The high-yield retention set
A disciplined candidate memorises a small, dense fact-bank and deploys it across answers. Key anchors: the Padma Bridge, self-financed and inaugurated 25 June 2022; the Rooppur Nuclear Power Plant built with Russian (Rosatom) financing; the Matarbari deep-sea port developed with Japanese (JICA) support under the Bay of Bengal Industrial Growth Belt (BIG-B) initiative; and Bangladesh's accession discussions around the Indo-Pacific Outlook released in April 2023, which framed Dhaka's position as 'free, open, peaceful, secure and inclusive.' On the multilateral track, note Bangladesh's leadership of the Climate Vulnerable Forum (CVF) and its consistent advocacy for loss-and-damage financing secured at COP27 (Sharm el-Sheikh, 2022) and operationalised at COP28 (Dubai, 2023).

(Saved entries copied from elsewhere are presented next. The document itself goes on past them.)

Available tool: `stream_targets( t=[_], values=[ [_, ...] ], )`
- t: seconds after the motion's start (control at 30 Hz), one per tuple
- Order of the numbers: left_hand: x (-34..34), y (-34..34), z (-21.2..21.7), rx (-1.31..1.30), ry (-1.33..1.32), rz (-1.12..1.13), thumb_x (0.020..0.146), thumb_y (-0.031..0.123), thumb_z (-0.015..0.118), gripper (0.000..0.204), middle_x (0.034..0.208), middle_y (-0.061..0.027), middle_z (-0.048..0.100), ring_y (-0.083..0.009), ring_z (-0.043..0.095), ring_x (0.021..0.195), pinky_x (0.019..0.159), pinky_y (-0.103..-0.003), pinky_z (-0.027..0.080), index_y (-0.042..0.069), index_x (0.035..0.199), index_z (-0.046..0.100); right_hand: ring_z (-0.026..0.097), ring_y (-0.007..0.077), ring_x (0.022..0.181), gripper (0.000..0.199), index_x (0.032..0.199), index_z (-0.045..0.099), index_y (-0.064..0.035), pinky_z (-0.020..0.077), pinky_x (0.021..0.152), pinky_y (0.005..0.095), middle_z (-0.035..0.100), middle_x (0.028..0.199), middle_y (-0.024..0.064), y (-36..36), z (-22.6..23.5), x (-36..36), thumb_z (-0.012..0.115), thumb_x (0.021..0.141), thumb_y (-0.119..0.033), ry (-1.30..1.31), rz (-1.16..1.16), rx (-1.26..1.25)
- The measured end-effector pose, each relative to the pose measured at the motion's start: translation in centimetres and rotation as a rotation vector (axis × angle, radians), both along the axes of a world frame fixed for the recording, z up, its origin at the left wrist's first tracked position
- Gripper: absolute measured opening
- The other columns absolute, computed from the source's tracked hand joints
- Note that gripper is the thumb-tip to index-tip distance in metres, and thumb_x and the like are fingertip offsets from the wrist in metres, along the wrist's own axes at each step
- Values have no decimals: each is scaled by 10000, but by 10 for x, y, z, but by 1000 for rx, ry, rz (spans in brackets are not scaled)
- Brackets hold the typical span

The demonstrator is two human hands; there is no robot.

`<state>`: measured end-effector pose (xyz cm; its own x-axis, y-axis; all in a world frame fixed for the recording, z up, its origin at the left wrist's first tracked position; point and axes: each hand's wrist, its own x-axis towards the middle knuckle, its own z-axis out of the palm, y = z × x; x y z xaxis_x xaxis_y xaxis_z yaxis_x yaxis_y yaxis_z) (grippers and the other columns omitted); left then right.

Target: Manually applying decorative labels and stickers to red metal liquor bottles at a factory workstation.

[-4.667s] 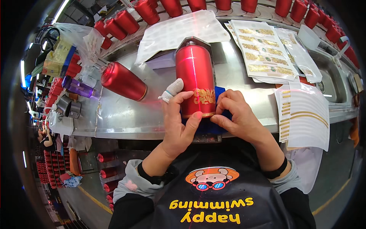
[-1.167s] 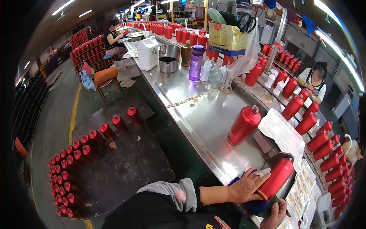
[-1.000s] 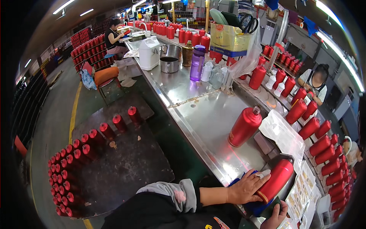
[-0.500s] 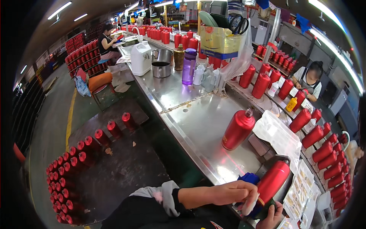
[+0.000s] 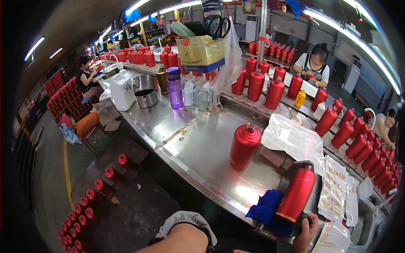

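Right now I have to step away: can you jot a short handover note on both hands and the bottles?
Left hand: only the forearm with its grey sleeve cuff shows at the lower edge; the hand is out of view.
Right hand: at the base of the tilted red bottle, grip unclear.
That bottle leans on a blue cloth at the steel table's near edge.
A second red bottle stands upright, untouched.
Gold decal sheets lie to the right.

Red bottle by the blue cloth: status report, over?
Right hand at base of tilted red bottle. Left hand out of view. Blue cloth underneath it.
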<state>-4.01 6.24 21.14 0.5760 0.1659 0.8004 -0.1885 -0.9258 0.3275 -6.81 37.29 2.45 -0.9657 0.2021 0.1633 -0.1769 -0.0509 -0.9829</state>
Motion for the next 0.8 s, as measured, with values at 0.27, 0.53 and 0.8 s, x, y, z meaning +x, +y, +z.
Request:
stream_targets(
  t=[0.27,0.53,0.8],
  values=[
    [4,-7,-11,-16,-8,-20,869,440,583,426,784,-136,564,-323,598,753,657,-421,472,38,743,520,534,86,670,150,1075,576,-20,440,602,207,598,836,25,-2,2,-1,510,946,-55,2,8,28],
    [3,-2,-12,-49,15,-25,892,447,556,452,773,-152,565,-342,599,748,669,-440,474,24,737,519,538,91,697,149,1065,583,-8,444,636,214,597,838,28,-2,4,-1,506,944,-49,35,25,41],
    [1,2,-13,-71,14,-78,896,459,552,482,755,-165,556,-358,591,729,662,-455,467,12,723,511,529,87,689,147,1061,585,-11,439,632,210,594,837,21,0,1,-2,505,946,-56,28,14,31]
  ],
)
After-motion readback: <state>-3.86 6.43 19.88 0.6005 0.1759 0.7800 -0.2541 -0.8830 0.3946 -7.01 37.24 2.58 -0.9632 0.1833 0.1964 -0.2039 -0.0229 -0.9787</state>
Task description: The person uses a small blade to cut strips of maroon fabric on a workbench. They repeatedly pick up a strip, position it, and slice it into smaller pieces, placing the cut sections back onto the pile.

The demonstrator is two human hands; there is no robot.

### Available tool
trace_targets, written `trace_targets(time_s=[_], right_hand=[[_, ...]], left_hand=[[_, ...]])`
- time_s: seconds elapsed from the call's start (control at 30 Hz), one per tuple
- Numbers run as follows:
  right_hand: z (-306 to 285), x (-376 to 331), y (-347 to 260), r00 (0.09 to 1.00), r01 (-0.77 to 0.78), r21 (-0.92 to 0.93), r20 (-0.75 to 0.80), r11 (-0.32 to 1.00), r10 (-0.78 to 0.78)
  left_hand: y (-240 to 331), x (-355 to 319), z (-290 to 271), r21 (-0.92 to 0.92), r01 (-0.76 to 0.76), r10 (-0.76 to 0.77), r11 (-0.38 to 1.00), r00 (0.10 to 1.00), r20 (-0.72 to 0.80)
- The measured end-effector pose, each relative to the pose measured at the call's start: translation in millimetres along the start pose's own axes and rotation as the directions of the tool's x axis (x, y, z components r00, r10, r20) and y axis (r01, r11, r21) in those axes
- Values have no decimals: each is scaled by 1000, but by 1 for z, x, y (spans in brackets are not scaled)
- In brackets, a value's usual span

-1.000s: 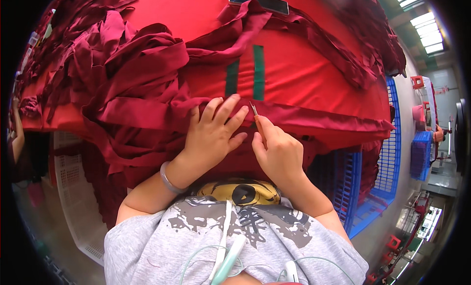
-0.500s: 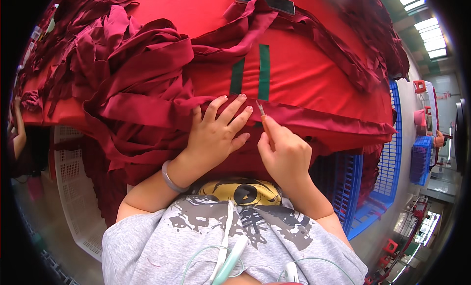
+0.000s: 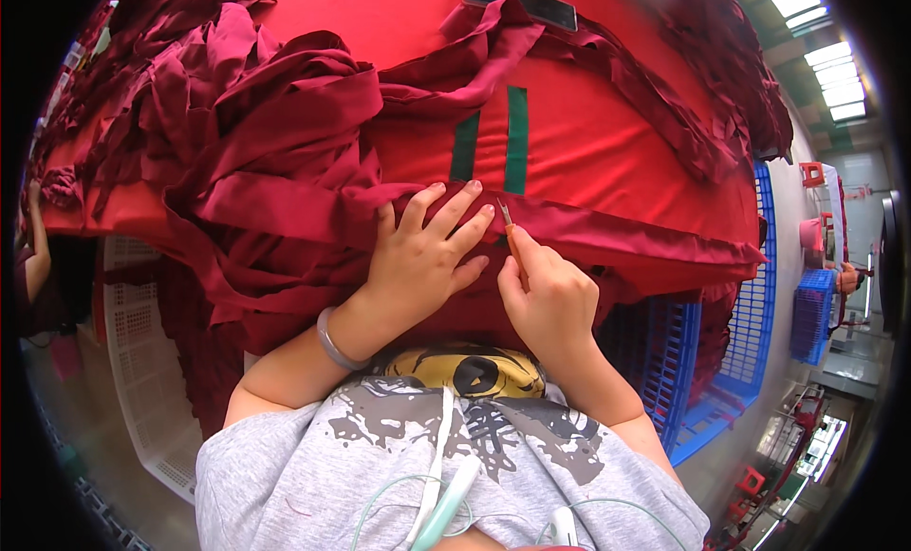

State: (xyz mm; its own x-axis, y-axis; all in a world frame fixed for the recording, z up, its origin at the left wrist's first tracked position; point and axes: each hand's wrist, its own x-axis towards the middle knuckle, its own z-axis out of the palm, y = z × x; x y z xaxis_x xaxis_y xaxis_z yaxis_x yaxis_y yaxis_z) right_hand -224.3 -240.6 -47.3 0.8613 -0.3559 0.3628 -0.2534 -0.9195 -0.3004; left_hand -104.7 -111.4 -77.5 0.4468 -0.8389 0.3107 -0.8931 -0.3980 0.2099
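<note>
My left hand (image 3: 422, 257) lies with its fingers spread on a dark red fabric strip (image 3: 626, 230) that runs along the near edge of the red-covered table (image 3: 617, 148). In my right hand (image 3: 552, 290) is a seam ripper (image 3: 513, 240) with an orange handle, held between thumb and fingers. Its forked metal tip points away from me and rests at or just above the strip, close to my left fingertips. From the frame I cannot tell whether the tip touches the cloth. Two dark green bands (image 3: 516, 138) lie on the red cover just beyond my hands.
Tangled dark red strips (image 3: 285, 114) are heaped at the left, and more cloth (image 3: 721, 67) lies far right. A phone (image 3: 522, 4) sits at the far side. Below the table stand a white crate (image 3: 142, 361) and blue crates (image 3: 750, 352). Another person's arm (image 3: 36, 252) shows far left.
The table and its cloth appear slightly farther right in the picture. Both hands keep nearly the same pose, and the seam ripper stays in my right hand.
</note>
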Motion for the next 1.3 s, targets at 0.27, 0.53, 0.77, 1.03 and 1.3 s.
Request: trace_targets(time_s=[0.27, 0.53, 0.77, 1.03, 1.3], right_hand=[[22, 20, 11, 948, -63, 43, -311, 997, 73], [4, 2, -2, 999, -10, 68, 34, 998, 8], [21, 9, -3, 999, -3, 103, -50, 995, 9], [31, 8, -3, 995, -20, 137, -90, 990, 32], [9, 2, -2, 1000, -19, 68, -1, 998, 19]], left_hand=[[0, 0, 0, 24, -14, 14, 1000, 1000, -10], [-5, -1, 0, -93, 4, -5, 996, 1000, -11], [-2, 2, 0, -16, -6, 5, 1000, 999, -52], [-3, 1, 3, 5, -7, 7, 1000, 997, -71], [1, -1, 2, -33, 15, -16, 999, 999, -39]])
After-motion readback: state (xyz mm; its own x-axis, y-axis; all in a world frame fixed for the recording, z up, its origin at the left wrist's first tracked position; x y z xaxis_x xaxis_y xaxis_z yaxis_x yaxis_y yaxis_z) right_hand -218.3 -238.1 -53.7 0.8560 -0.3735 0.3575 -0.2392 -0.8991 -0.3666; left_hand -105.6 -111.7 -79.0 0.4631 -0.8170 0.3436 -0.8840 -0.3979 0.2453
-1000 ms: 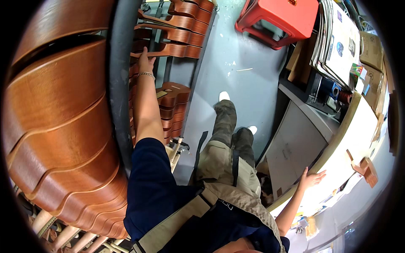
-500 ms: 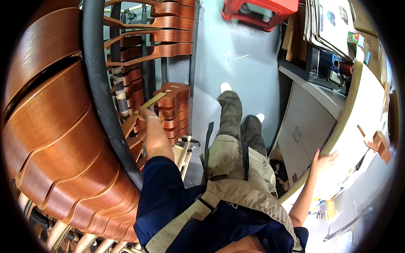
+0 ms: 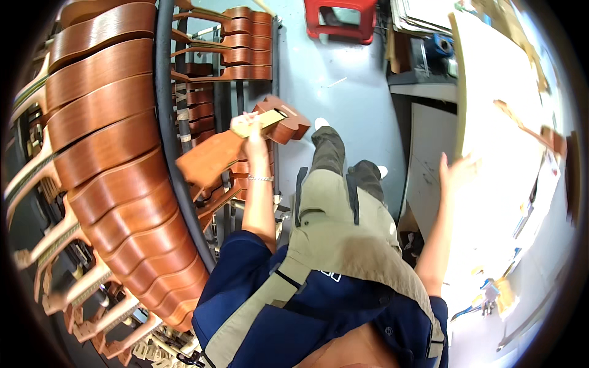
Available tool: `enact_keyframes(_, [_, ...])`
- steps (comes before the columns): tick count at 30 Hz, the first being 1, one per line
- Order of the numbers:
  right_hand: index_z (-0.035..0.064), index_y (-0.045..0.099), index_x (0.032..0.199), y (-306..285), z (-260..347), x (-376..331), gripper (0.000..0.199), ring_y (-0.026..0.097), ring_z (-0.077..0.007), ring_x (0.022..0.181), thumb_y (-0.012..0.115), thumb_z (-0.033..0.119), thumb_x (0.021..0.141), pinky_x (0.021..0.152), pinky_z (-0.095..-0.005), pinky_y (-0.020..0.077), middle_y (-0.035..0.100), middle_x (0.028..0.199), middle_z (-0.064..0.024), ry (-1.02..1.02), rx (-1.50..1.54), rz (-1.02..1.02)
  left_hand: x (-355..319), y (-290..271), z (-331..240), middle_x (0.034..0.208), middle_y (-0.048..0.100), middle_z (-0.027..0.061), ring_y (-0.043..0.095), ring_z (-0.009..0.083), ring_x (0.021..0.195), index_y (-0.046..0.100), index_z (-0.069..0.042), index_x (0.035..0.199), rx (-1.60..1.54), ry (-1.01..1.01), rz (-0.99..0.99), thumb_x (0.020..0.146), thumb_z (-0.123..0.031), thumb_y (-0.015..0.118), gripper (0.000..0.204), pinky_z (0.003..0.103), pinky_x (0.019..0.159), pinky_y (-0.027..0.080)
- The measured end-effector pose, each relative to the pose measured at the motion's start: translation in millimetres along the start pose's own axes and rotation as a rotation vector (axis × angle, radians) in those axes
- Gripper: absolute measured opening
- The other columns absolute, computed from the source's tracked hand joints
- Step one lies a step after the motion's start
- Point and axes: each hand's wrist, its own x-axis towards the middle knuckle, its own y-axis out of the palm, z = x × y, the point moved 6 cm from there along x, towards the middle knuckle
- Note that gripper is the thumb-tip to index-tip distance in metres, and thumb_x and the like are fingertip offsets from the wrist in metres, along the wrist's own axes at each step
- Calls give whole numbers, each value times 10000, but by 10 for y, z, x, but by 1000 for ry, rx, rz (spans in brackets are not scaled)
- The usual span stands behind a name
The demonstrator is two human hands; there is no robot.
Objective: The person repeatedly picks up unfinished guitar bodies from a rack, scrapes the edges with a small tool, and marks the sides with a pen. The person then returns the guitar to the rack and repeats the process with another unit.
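Left hand (image 3: 253, 136): fingers closed on guitar neck (image 3: 242, 144), now lifted off rack (image 3: 184, 92) | Right hand (image 3: 455, 173): fingers spread, empty, raised from surface (image 3: 491, 122)

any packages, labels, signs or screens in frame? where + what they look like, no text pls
No screens or signs that I can make out.
Stack of flat printed sheets or boards: top right on a shelf above the grey cabinet, pale with darker edges.
Small blue box-like item: just below that stack; too blurred to identify.
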Motion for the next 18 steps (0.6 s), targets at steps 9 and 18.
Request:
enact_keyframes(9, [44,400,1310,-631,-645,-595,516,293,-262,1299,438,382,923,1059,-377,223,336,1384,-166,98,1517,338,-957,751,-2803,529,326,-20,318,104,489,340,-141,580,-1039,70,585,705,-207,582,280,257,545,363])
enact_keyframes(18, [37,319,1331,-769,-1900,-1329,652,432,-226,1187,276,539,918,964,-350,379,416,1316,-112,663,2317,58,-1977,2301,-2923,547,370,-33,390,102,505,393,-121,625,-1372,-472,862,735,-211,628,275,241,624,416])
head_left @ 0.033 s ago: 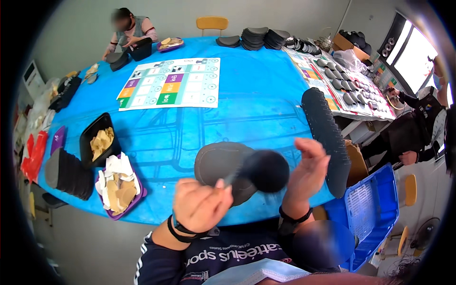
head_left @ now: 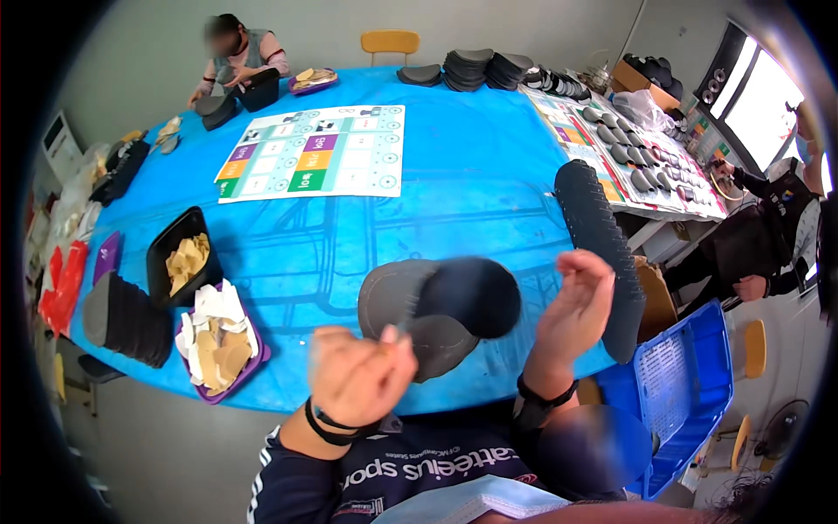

The examiner rewards a candidate who can thread these into Bangladesh's declared foreign-policy creed—'Friendship to all, malice towards none,' the Bangabandhu-era principle enshrined in the spirit of Article 25 of the Constitution, which directs the State to base international relations on respect for sovereignty, peaceful settlement of disputes, and the principles of the UN Charter. Current affairs questions, in short, are constitutional and doctrinal questions wearing this week's clothes.